Stability in Loading weights plots
By clicking the icon for Stability plot when studying Loading weights, we get this picture:
For each variable you see a swarm of its loadings in each sub-model. There are 26 such X-loading weights swarms. In the middle of each swarm you see the loading weight for the variable in the total model. All points within a swarm should lie close together. It is not unusual for the uncertainty to be larger (i.e. the spread is larger in the swarm) for variables close to the origin, i.e. these variables are non-significant.
Zooming in on variable X11.
If a variable has a sub-loading far away from the rest of the loadings in its swarm (e.g. X11 in the upper right quadrant), then this variable has had a large influence in one of the sub-models. Without this sample the loading weight for this variable would be very different, and the model itself might be different. It is quite possible that this sample had an extreme value in the variable in question. Consequently, the distribution may be skewed. As a result, the estimate of the loading weight for this variable is uncertain, and it becomes non-significant.

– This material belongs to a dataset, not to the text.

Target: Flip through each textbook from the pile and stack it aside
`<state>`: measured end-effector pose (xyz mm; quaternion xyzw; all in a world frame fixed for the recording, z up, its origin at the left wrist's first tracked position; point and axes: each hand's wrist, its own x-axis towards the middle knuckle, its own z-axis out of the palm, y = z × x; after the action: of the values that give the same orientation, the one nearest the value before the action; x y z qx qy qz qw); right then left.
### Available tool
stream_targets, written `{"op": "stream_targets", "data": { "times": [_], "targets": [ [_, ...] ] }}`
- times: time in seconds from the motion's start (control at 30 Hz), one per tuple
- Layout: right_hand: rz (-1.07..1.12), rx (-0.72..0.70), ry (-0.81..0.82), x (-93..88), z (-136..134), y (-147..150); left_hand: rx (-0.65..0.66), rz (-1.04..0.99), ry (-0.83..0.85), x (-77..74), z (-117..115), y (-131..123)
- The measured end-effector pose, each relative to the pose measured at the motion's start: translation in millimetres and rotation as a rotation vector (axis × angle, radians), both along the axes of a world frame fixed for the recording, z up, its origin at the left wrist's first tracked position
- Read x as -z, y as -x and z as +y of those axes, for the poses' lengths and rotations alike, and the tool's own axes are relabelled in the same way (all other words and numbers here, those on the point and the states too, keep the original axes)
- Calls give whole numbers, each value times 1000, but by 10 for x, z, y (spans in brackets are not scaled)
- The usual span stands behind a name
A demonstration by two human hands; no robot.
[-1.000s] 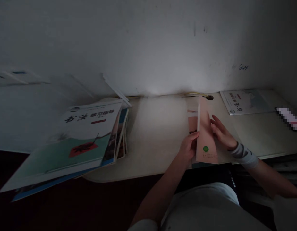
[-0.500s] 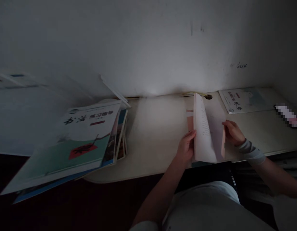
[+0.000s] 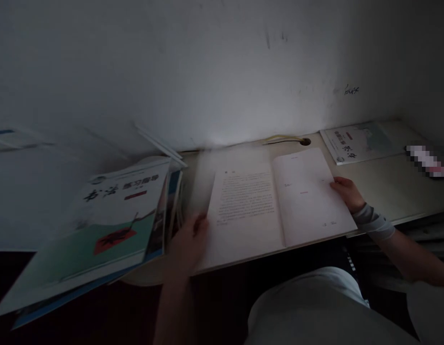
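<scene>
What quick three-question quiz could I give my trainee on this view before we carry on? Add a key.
1. Multiple choice: what does the right hand hold?
A) the phone
B) the edge of the open book
C) a pen
2. True or false: the left page carries more print than the right page.
3. Fill in: in the picture, the book stack lies to the ____ of the open book.

Key: 1. B; 2. True; 3. left.
</scene>
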<state>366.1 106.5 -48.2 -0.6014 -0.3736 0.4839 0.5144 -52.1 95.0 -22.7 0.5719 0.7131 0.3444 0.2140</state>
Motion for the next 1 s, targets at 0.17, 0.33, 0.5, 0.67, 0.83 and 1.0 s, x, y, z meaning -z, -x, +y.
{"op": "stream_targets", "data": {
  "times": [0.17, 0.33, 0.5, 0.67, 0.83, 1.0],
  "targets": [
    [-113, -12, -38, 80, -22, 60, 552, 404, -131, -342, -58, -866],
    [-481, -114, -235, 121, -19, 136, 1075, 401, -107, -563, 258, -2053],
    [-739, -195, -354, 203, -91, 161, 1007, 439, 49, -198, 679, -2495],
    [-1143, -224, -311, 239, -261, 112, 971, 678, 134, 27, 767, -2331],
    [-1263, -315, -212, 249, -281, 36, 975, 667, 117, 51, 775, -2347],
    [-1322, -302, -238, 290, -263, 23, 980, 628, 122, 100, 816, -2444]
  ]
}}
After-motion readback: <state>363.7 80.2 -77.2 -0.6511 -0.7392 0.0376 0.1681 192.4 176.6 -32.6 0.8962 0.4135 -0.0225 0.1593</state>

We can see this by plotting X11 versus Y:
Only two departments do not consider their colleagues to be helpful. These two samples strongly influence the models and twist them. Without these two samples, variable X11 has a very small variation.
Stability in Scores plots
For each sample there is a swarm of its scores from each sub-model. There are 34 sample swarms. In the middle of each swarm is the score for the sample from the overall model. The circle shows the projected or rotated score of the sample for the sub-model without the sample.
Zooming in on sample 23
If this encircled sample is far away from the rest in the swarm, the model without this sample is very different, i.e. this sample has strongly influenced all other sub-models due to its uniqueness. In the example above, all samples seem OK and the model seems robust.
Martens' uncertainty test is ideal to make better, simpler, and more robust models. It provides measures of the uncertainties of the parameter estimates in PCA, PCR, and PLS-models. The Unscrambler® has easy-to-use features that automatically display these uncertainty limits, mark significant variables, and display stability plots of scores, loadings, and loading weights.